> EXERCISE PROMPT
From the data below, set down exactly the lines between the one holding "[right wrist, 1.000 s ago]" and the one holding "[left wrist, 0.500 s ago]", inclusive, and no others.

> MATERIAL PROVIDED
==============================
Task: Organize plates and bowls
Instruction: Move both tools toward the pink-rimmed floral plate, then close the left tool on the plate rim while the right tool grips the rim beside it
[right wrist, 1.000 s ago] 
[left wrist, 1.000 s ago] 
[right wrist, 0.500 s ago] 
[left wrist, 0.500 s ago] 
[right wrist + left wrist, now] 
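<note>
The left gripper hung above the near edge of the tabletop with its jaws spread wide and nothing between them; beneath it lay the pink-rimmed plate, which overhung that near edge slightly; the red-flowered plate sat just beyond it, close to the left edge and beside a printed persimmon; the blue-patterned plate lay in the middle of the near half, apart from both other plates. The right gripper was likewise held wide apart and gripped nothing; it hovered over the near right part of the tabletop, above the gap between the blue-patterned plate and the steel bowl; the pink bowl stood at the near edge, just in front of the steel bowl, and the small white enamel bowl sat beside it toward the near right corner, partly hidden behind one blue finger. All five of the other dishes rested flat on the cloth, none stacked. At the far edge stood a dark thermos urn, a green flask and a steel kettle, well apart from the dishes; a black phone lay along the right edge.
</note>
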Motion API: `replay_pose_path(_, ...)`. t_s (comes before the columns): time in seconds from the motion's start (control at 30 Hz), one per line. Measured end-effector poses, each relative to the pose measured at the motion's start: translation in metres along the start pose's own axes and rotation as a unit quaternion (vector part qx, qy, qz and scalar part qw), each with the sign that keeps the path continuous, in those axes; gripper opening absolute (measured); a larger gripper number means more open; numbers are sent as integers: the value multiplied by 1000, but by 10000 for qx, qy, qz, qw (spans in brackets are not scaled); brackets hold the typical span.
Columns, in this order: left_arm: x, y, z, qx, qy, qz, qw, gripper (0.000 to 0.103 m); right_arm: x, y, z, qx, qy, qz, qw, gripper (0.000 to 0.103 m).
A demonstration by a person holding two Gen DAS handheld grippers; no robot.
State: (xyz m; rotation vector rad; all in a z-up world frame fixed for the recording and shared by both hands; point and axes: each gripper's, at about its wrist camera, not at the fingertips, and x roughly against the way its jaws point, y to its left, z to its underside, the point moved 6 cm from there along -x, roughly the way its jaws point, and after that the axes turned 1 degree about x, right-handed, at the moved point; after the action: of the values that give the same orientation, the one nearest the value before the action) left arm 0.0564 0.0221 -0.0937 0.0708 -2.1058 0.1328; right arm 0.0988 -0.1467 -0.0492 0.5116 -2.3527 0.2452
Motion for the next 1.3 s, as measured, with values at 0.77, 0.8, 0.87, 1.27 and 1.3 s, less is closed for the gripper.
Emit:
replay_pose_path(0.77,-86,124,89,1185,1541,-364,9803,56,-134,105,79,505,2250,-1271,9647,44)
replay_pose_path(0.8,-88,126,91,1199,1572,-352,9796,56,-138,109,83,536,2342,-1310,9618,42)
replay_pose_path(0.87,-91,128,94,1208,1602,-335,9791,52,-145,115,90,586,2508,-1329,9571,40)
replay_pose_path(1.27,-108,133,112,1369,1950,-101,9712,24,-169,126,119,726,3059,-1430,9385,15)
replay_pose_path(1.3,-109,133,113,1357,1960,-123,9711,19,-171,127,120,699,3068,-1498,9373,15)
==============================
> TASK OUTPUT
[right wrist, 1.000 s ago] 
[left wrist, 1.000 s ago] 
[right wrist, 0.500 s ago] 
[left wrist, 0.500 s ago] 

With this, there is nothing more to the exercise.